In late April, the state Department of Public Safety approved P.I. licenses for Redflex and its competitor, Mesa-based American Traffic Solutions (ATS), leading municipalities that use photo-enforcement to declare that the AG's requirement had been satisfied. On May 13, Scottsdale was the first to turn its cameras back on. Phoenix, Chandler, and the Town of Star Valley, near Payson, followed this past week.
At about the same time, when P.V. officials were satisfied Redflex had met the AG's criteria, the town instructed Redflex to review the citation backlog and mail out notices of violation accordingly, Burke says.
But time is running short: State law requires that a ticket be filed in court within 60 days of the alleged violation date.
"We've asked Redflex to triage the data," Burke said.
Red-light runners in the backlog will be processed first, because those people represent the biggest threat to others, Burke said. After that, Redflex employees will sift through the remaining speed-camera notices and process those with the highest speeds first. As in other cities, the cameras are typically set to trigger at 11 mph over the posted speed limit.
Violation notices give motorists 30 days to mail the notice back to the town, preferably with the full fine payment enclosed. If a notice is ignored, the town has 60 days to have the ticket served by a process server. (As New Times has noted in the past, state law requires that a ticket must be delivered in person in order to stick.) Drivers who ignore a ticket and can't be found by a process server will have the violation dismissed from the system with no penalty 120 days after it's filed in court.
Speeding motorists traveling through P.V. who saw an enforcement-camera flash on April 1, for example, may not have received a violation notice within 30 days, owing to Brnovich's opinion. Such a notice must be filed with the town court by roughly June 1, or it won't count.

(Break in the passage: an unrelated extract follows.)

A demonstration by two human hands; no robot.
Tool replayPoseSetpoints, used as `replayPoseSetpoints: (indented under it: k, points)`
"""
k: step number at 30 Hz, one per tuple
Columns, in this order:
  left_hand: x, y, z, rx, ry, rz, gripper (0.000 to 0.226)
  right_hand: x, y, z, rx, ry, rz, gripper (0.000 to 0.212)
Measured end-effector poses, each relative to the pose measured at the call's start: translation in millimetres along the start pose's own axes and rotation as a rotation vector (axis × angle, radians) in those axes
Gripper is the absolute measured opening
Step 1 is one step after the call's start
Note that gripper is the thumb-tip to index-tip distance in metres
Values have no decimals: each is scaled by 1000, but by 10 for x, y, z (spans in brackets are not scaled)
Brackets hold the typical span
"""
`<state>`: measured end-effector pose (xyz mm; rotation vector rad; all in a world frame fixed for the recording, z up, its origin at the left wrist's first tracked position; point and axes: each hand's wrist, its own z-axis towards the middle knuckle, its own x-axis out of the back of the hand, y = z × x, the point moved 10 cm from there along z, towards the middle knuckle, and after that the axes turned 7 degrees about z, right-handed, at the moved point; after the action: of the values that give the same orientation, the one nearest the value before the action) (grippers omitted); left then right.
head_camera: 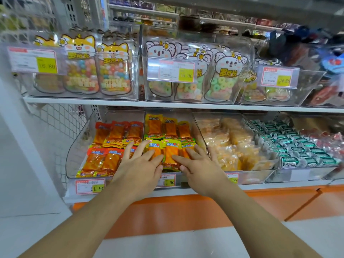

Burke wasn't immediately able to say how many in the backlog would be processed. Aggressively processing thousands of tickets within a short timeframe would be a burden on the town's court, which continues to deal with new photo-enforcement tickets coming in each day, he said.
"Court staffing will limit how many we can process," he conceded. "The task is not to prosecute as many as we can, but to make sure that we never lost the disincentive to violate the law in Paradise Valley."
The backlog problem started after Redflex went offline in mid-March, but Burke noted that it was exacerbated by the extra tickets from four new photo-enforcement cameras the town added about two years ago as part of an overall technology boost to its police department.